Cela nécessite, selon lui, “plus de détermination du côté du gouvernement, pour débloquer la situation de certaines entreprises exportatrices, car le blocage de l’appareil productif dans ces entreprises nous prive de recettes en devises et nous pousse vers davantage d’endettement. Il s’agit d’imposer l’ancrage aux normes de bonne gouvernance, afin de restituer la discipline et le respect de la loi dans l’administration et d’accompagner les entreprises tunisiennes sur les marchés étrangers. A ce niveau, il faut mettre en place une véritable politique commerciale agressive de prospection des marchés étrangers, à travers notamment la rénovation du cadre consulaire (surtout les attachés commerciaux) “.
Labidi plaide aussi pour “plus de dialogue et de concertation afin d’apaiser les revendications démesurées de hausse des salaires qui pèsent sur le budget, creusent le déficit budgétaire et gonflent la dette”, appelant à “rationaliser les importations, sans succomber à la pression de certains lobbys et de contenir la croissance du secteur informel”.

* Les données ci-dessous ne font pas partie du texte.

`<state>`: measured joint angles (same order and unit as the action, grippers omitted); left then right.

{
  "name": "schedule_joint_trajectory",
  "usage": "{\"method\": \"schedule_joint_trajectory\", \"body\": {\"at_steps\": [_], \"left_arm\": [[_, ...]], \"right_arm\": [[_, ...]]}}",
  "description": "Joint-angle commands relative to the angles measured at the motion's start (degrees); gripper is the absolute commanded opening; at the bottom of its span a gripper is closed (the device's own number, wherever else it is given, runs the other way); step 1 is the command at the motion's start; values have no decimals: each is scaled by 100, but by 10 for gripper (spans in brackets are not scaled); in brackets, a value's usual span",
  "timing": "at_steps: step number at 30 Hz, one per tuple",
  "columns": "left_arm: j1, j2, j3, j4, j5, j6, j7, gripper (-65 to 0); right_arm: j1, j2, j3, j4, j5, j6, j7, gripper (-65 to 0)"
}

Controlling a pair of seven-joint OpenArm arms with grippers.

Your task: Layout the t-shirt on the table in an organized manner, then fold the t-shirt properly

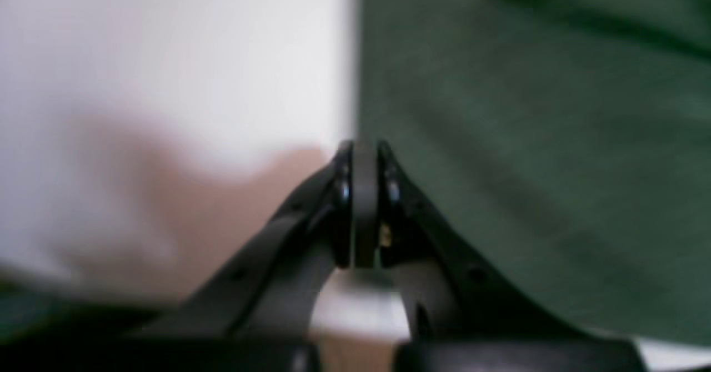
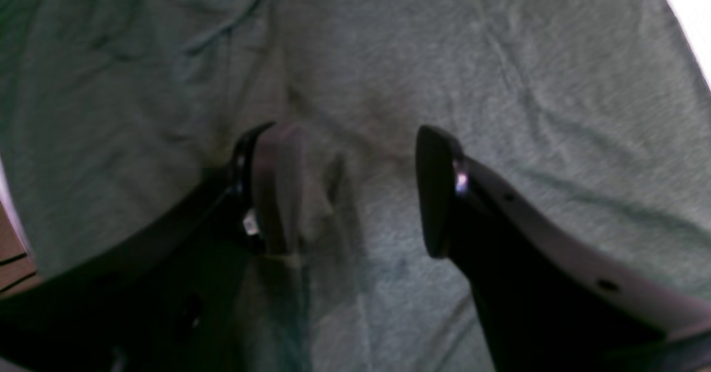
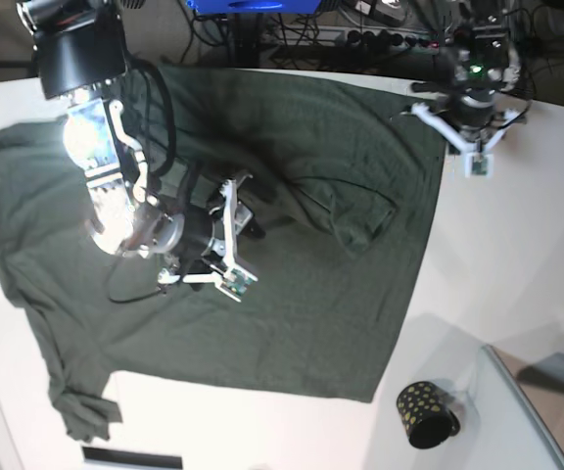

De telles mesures permettront, toujours selon notre interlocuteur, de rendre “le Site Tunisie” plus attractif pour les investisseurs étrangers, et partant généreront plus de réserves en devises, ce qui réduira les pressions baissières sur le dinar”.
“Bien que gérées par la Banque Centrale de Tunisie à laquelle on a souvent tendance à attribuer injustement, la responsabilité de la détérioration des réserves en devises, la santé de ces réserves dépend, plutôt, de l’état des fondamentaux de l’économie”, a-t-il conclu.
Agir sur le déficit commercial, une décision éminemment politique
De son côté, l’expert bancaire et financier, Achraf Ayadi, qualifie “d’inquiétant” le niveau actuel des réserves en devises, “car les réserves ne servent pas qu’à importer des biens et services, mais aussi, et surtout, à payer nos dettes et autres engagements internationaux”.
Ayadi explique cette situation par “la demande de plus en plus forte sur les devises. En effet, le glissement continue du dinar pousse les investisseurs à importer aujourd’hui et tout de suite des biens dont ils auront besoin bien plus tard. Les anticipations de glissement futur additionnel du dinar face aux principales devises accélèrent la chute de la monnaie nationale, et donc la pression sur les réserves de change”.
Toujours selon lui, “c’est bien sur le déficit commercial qu’il faudra agir pour réduire la pression sur les réserves de devises”. Reste que “cette décision est éminemment politique”.
Pour rappel, le déficit de la balance commerciale en Tunisie s’est aggravé à 15,5 milliards de dinars, à fin 2017, un niveau record jamais atteint auparavant par le pays.